Auch das ist ein Grund dafür, dass Löw innerhalb der Mannschaft und unter seinen Mitarbeitern höchstes Ansehen genießt. Nie käme Löw auf die Idee, einen seiner Vertrauten bloßzustellen. Mit seiner natürlichen Autorität und seinem Gespür für Stimmungen hat er ein Klima geschaffen, das auf gegenseitigem Respekt beruht. Löw muss sich nicht anstrengen, um allen das Gefühl zu geben, ein wichtiger Teil zu sein – egal ob es der Busfahrer ist oder ein Starspieler, der wochenlang nur im Training sein Können zeigen darf. „Jogi war schon immer ein guter Mensch“, sagt der Assistenztrainer Thomas Schneider, der unter Löw vor 20 Jahren beim VfB Stuttgart gespielt hat: „Er hat sich seither unfassbar weiterentwickelt.“

Die Frage nach seinem Rücktritt – diese Frage stellt keiner mehr

Als „Supervisor“ wird Löw von Marcus Sorg betrachtet. Der Bundestrainer hat ihn vor der EM als weiteren Assistenten hinzugeholt, damit er sich nicht mehr um alles kümmern muss. Die Medienarbeit hingegen übernimmt der Chef erstaunlicherweise selbst. In Brasilien war er nur dann im Pressezelt erschienen, wenn es sich gar nicht mehr vermeiden ließ – in Évian ist er zu einem Dauergast geworden, der geduldig auch die sinnloseste Frage beantwortet und regelmäßiges Gelächter erzeugt. Bisweilen hat man den Eindruck, Löw mache sich einen Spaß aus diesen ritualisierten Fragerunden, die er seit zehn Jahren kennt.

Eine Frage aber hat der Bundestrainer in Frankreich nicht gehört – bei seinen vorherigen vier Turnieren kam sie regelmäßig: Ob er an einen Rücktritt denke, sollte seine Mannschaft frühzeitig scheitern. Kein Journalist hat sie dieses Mal vorgebracht, denn keiner käme mehr auf die Idee, den Bundestrainer infrage zu stellen. Sicher auch dann nicht, wenn die deutsche Mannschaft zum ersten Mal in Löws Amtszeit schon vor dem Halbfinale die Heimreise hätte antreten müssen.
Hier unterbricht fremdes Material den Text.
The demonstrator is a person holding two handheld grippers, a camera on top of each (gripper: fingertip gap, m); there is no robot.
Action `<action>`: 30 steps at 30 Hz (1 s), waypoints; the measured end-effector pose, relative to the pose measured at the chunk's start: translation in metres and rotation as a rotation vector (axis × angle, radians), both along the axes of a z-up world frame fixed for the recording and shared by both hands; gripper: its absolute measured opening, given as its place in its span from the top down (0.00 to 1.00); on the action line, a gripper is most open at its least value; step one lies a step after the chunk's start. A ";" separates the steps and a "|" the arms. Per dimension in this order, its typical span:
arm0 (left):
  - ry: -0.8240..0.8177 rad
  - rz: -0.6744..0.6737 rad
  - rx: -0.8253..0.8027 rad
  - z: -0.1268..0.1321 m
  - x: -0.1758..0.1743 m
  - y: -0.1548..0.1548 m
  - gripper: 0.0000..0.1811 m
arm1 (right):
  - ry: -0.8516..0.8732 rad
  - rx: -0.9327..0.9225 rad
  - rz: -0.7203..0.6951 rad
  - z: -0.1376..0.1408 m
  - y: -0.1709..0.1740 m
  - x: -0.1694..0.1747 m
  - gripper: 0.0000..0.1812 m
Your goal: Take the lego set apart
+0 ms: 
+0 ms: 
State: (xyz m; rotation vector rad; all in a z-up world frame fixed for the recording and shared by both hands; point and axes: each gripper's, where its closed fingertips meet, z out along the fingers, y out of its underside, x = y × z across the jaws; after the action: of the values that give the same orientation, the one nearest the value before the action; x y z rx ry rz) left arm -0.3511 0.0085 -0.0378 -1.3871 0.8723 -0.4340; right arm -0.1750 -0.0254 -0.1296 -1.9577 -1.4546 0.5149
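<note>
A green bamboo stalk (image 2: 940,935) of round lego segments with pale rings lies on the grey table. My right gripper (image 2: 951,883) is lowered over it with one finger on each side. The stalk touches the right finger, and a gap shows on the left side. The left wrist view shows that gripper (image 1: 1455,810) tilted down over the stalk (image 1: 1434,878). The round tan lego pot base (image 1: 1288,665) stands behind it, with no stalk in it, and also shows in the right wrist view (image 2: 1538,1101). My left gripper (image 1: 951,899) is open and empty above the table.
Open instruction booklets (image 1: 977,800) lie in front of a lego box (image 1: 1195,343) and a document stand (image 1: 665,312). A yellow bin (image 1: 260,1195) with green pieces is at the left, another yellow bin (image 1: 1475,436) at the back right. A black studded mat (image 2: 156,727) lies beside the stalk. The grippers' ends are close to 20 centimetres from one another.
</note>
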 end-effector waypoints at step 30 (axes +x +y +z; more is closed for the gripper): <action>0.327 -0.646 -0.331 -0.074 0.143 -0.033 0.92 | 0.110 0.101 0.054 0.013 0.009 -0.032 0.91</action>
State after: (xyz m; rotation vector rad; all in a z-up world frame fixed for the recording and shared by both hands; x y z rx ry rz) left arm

Der Sieg in Brasilien war wie eine „herrliche Droge“ – das will er wieder

Ein frühes Aus in Brasilien hätte dagegen sein Aus besiegelt, bei einem Titelgewinn, so glaubten damals viele, würde er freiwillig gehen. So wie Beckenbauer, weil es dann nichts mehr zu erreichen gäbe. Löw hat weitergemacht – nicht nur weil er der erste Bundestrainer werden könnte, der nach dem WM-Pokal auch die EM-Trophäe gewinnt, sondern auch weil er die Freiheiten seines Amts, die nach Brasilien noch größer geworden sind, zu schätzen weiß. Er hat monatelang frei, kann in Freiburg im Kaffeehaus sitzen und in Berlin über rote Teppiche laufen. Er hat sich ein Apartment am Potsdamer Platz als Zweitwohnsitz zugelegt und genießt das süße Leben in der Hauptstadt. Es gibt daher keinen Grund, daran zu zweifeln, dass Löw die deutsche Elf auch zur WM 2018 führen wird, egal wie die EM zu Ende geht.

Wie eine „herrliche Droge“ habe der Sieg in Brasilien gewirkt, das hat Joachim Löw schon vor der Reise nach Frankreich gesagt: „Doch die Euphorie geht vorbei, irgendwann ist sie weg. Ich würde es deshalb so gerne noch einmal rausholen und ein paar Tage festhalten, denn ich weiß, es wird nicht für immer sein.“ Für immer aber bleibt vermutlich dieses wohlige Gefühl der Freiheit und Unantastbarkeit – und wenn er seinen Dienst als Bundestrainer noch weitere zehn Jahre verrichtet.